Dublin, Co Dublin
The National Museum of Ireland is actually split into four locations, each with its own focus. The museums of Decorative Arts and History, Natural History and Country Life are located variously around the country. However, if you only have time for one, there’s no question that the museum of archaeology is the finest of the lot.
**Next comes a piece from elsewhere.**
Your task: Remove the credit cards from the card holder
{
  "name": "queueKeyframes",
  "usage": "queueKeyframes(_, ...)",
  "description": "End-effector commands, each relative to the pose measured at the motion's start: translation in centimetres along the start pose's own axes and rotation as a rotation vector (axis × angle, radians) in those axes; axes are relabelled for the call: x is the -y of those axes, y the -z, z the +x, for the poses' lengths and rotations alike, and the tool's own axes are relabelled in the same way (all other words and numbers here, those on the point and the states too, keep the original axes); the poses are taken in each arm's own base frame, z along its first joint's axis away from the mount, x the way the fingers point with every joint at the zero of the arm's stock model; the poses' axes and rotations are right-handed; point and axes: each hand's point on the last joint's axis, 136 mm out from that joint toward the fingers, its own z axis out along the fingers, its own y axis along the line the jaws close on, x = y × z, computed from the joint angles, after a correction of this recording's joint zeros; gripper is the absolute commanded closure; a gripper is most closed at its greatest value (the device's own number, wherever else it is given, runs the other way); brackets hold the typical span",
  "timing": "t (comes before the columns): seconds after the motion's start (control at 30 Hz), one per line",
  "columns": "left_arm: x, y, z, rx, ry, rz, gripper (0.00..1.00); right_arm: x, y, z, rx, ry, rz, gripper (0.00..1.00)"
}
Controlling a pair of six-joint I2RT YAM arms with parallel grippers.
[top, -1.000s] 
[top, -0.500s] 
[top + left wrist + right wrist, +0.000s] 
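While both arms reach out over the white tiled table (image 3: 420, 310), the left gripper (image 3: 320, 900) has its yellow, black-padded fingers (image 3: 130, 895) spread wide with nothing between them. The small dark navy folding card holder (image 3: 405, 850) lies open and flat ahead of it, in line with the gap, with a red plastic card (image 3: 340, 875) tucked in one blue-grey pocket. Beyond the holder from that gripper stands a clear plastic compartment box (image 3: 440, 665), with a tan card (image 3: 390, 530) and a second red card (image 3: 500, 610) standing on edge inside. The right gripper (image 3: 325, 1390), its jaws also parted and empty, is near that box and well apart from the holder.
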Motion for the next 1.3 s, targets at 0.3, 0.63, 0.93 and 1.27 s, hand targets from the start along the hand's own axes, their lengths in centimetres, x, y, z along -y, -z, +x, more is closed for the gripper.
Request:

As with so many of Ireland’s national treasures, admission is free. This, no doubt, contributes to the nearly half a million visitors that pass through each year. However, even if the museum did levy an admission fee, it would still be well worth it. These are among the highlights of the archaeology museum:
This is arguably the finest of the museum’s collections, if only because its representative of Ireland and holds artefacts that are rarely found elsewhere in such abundance. The objects on display include pieces from the Iron Age and remnants of Viking culture. This segues into an exhibit that explores the transition from Pagan to Christian cultures, centring on an ancient manuscript of the Book of Psalms. It rounds out with an exhibit of medieval craftsmanship.
Kingship and Sacrifice
A major discovery of Iron Age remains was found in County Offaly in 2003. After this, a team of international specialists converged on Ireland to excavate the area. This exhibition is the culmination of that work, with information about the role that human sacrifice played in royal rites of the Iron Age in Ireland.
Ór – Ireland’s Gold
Bronze Age goldwork is the focus of this exhibit. Before the intervention of the Royal Irish Academy in 1785, anyone who found a bit of crude gold that was thousands of years old would just as soon melt it down than put it on display. Luckily for today’s visitors, the Royal Irish Academy was reasonably successful, and a great deal remains on display for future generations.
It’s fitting that a country with as much prehistory and many ancient artefacts as Ireland would appreciate the same in other parts of the world. These exhibits feature artefacts from the Stone Age through the Middle Ages. The painted sarcophagus of Tentdinebu is a particularly important piece and dates roughly to the 9th century BC.